Building an Automated Financial Reporting System with DuckDB — A Profitable Business Project

Project Tutorial

Building an Automated Financial Reporting System with DuckDB — A Profitable Business Project

Step-by-step guide to building an automated financial reporting system with DuckDB: multi-source CSV/JSON/Excel aggregation, P&L generation, month-over-month analysis, and Streamlit dashboards. Learn how to sell this system to SMBs for $2K-$5K.

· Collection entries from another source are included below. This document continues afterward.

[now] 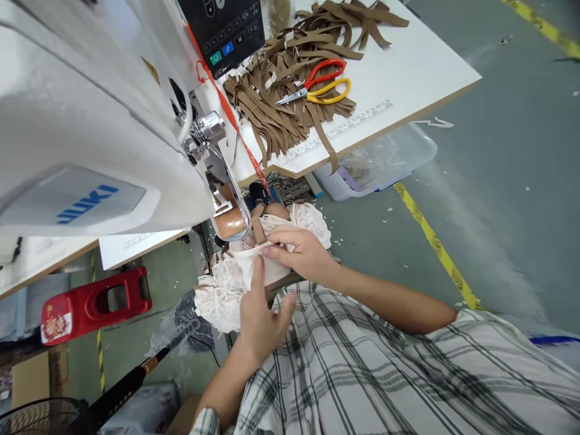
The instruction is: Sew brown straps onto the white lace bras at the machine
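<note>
A white lace garment with tan inner parts, which looks like a bra, is bunched below the head of the sewing machine. My right hand pinches the garment's upper edge between thumb and fingers, beside a short brown strap. My left hand rests its outstretched index finger on the smooth white panel, with the thumb spread away. The other fingers of that hand are curled. Part of the garment lies hidden behind my hands and the machine head.
On the white tabletop lies a heap of brown straps with red-and-yellow-handled scissors on top. A control panel stands beside it. Below are a clear plastic bin, a red plastic stool and a fan.
</note>
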A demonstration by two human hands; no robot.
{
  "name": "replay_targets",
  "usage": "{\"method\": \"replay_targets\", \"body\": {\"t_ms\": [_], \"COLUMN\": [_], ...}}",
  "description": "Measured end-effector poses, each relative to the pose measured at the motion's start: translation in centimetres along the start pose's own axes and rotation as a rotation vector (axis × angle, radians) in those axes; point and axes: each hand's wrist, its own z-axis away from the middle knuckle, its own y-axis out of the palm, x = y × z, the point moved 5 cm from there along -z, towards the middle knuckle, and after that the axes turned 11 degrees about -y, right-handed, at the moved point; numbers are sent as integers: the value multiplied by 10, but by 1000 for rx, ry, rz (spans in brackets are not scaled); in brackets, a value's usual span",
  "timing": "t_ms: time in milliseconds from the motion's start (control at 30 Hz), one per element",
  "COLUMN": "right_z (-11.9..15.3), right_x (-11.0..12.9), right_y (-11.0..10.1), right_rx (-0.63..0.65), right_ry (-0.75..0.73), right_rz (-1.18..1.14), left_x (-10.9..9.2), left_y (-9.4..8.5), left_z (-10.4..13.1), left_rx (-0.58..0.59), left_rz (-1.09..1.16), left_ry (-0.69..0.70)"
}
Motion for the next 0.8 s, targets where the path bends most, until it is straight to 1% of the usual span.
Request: {"method": "replay_targets", "body": {"t_ms": [33,67,133,167,200,233,300,333,367,467,533,567,633,800], "right_z": [1,1,2,3,5,6,9,11,13,19,22,23,25,27], "right_x": [3,6,13,16,19,22,27,30,33,42,46,48,49,52], "right_y": [-2,-4,-4,-3,-2,-1,-1,-1,-1,-3,-4,-4,-3,2], "right_rx": [24,65,183,245,300,345,391,392,382,311,271,251,221,187], "right_ry": [-20,-48,-130,-183,-239,-295,-408,-468,-529,-694,-762,-782,-801,-809], "right_rz": [17,38,90,125,174,237,401,484,558,696,716,711,692,671], "left_x": [0,0,-4,-7,-9,-10,-6,-3,-1,1,-1,-2,-5,-6], "left_y": [-8,-17,-37,-44,-47,-47,-47,-47,-47,-51,-54,-55,-56,-60], "left_z": [-2,-5,-14,-20,-26,-32,-42,-45,-46,-37,-28,-24,-19,-15], "left_rx": [-18,-64,-162,-166,-116,-53,29,27,-3,-179,-307,-352,-399,-436], "left_rz": [18,31,34,27,7,-25,-82,-91,-86,-69,-99,-120,-149,-172], "left_ry": [16,54,208,300,382,435,479,493,522,682,767,788,810,816]}}
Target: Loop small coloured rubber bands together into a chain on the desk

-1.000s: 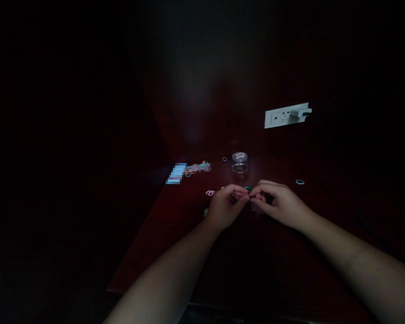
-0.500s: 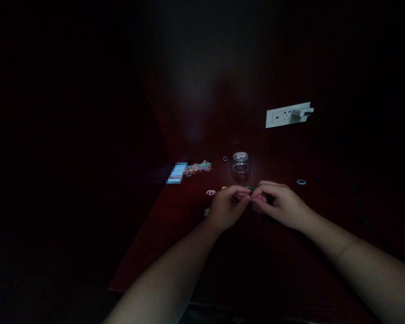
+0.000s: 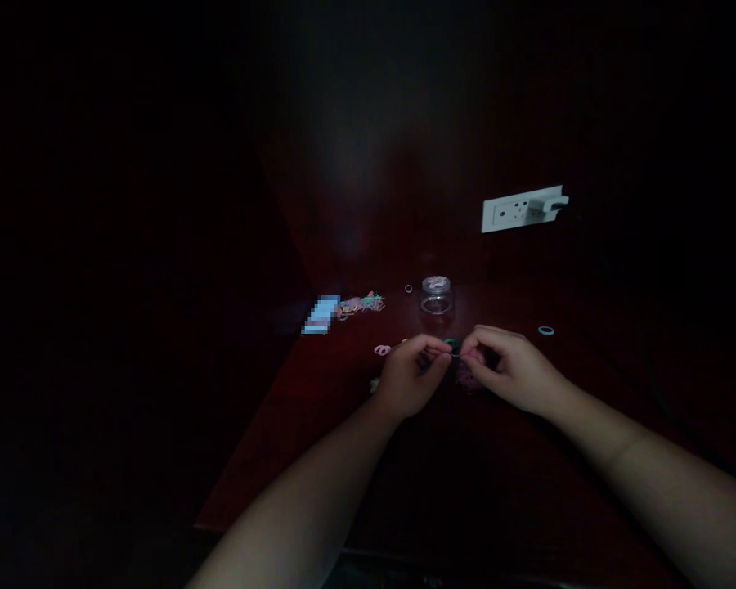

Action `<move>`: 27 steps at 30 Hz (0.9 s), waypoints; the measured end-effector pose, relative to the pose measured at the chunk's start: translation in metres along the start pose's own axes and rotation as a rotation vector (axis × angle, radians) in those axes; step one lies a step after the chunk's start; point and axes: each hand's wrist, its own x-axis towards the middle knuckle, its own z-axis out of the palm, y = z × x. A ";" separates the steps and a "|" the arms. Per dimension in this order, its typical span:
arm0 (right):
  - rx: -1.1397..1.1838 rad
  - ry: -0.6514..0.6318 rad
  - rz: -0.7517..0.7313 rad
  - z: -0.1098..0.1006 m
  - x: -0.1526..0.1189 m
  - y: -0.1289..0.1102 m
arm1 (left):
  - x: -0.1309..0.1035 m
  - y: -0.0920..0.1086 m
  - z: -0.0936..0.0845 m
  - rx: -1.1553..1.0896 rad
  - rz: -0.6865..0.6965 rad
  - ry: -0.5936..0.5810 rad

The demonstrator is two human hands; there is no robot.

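Note:
My left hand (image 3: 414,374) and my right hand (image 3: 504,360) are both closed in a pinch, their fingertips a small gap apart. Between them stretches a thin, pale hair tie (image 3: 455,355), held at both ends. Beneath the fingers lies a purplish pile of hair ties (image 3: 466,377), partly covered by my right hand. Just behind the fingertips is a green hair tie (image 3: 451,344). Pink hair ties (image 3: 383,350) rest left of my left hand, and a pale cluster (image 3: 374,384) peeks out beside its wrist.
A clear lidded jar (image 3: 436,296) stands behind my hands. Left of it are a mixed heap of hair ties (image 3: 363,303) and a lit phone-like screen (image 3: 322,315), blurred out. A blue hair tie (image 3: 545,330) lies at the right. A wall socket (image 3: 521,209) holds a plug.
My fingertips have moved slightly apart, and the thin hair tie now shows stretched between them. More of the purplish pile is visible below. The other things have stayed in place.

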 end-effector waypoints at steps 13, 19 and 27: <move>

Introduction: From Excel to DuckDB — A 100x Efficiency Leap

Do you also experience this every month — your boss asks you to prepare a financial report, you open Excel, open databases, open several CSV files, copy-paste repeatedly, and spend a full day piecing together a spreadsheet. Then the boss says, “Can you adjust the colors?” and you have to start over.

If you automate this workflow with DuckDB, the same workload shrinks from one day to 10 minutes, and it’s always accurate. More importantly — this system is sellable.

Today I’ll walk through a real paid project: I built an automated financial reporting system for a small e-commerce business and charged $2,800. This methodology can be replicated across retail inventory analysis, SaaS subscription metrics, advertising ROI tracking, and more.

Project Requirements: A Financial Report System for an E-commerce Business

The client was an e-commerce company that needed to aggregate financial data from the following sources every month:

Data Source	Format	Volume
Payment platform transactions	CSV	~500K rows/month
Warehouse & logistics costs	CSV	~200K rows/month
Advertising spend	JSON (API export)	~50K entries/month
Returns/refunds	Excel (.xlsx)	~100K rows/month
Product catalog	SQLite database	~10K entries

Goal: Auto-generate a P&L (Profit & Loss) statement every month, including revenue, cost, gross margin, net profit margin, and output a PDF report.

Why DuckDB?

You might ask: Why DuckDB when we have SQL Server and PostgreSQL? Three reasons:

First, speed. Loading 500K rows of CSV and performing aggregation is 10x+ faster than pandas, and even faster than traditional SQL — because there’s no need to create tables beforehand. DuckDB’s columnar storage architecture is naturally optimized for analytical queries.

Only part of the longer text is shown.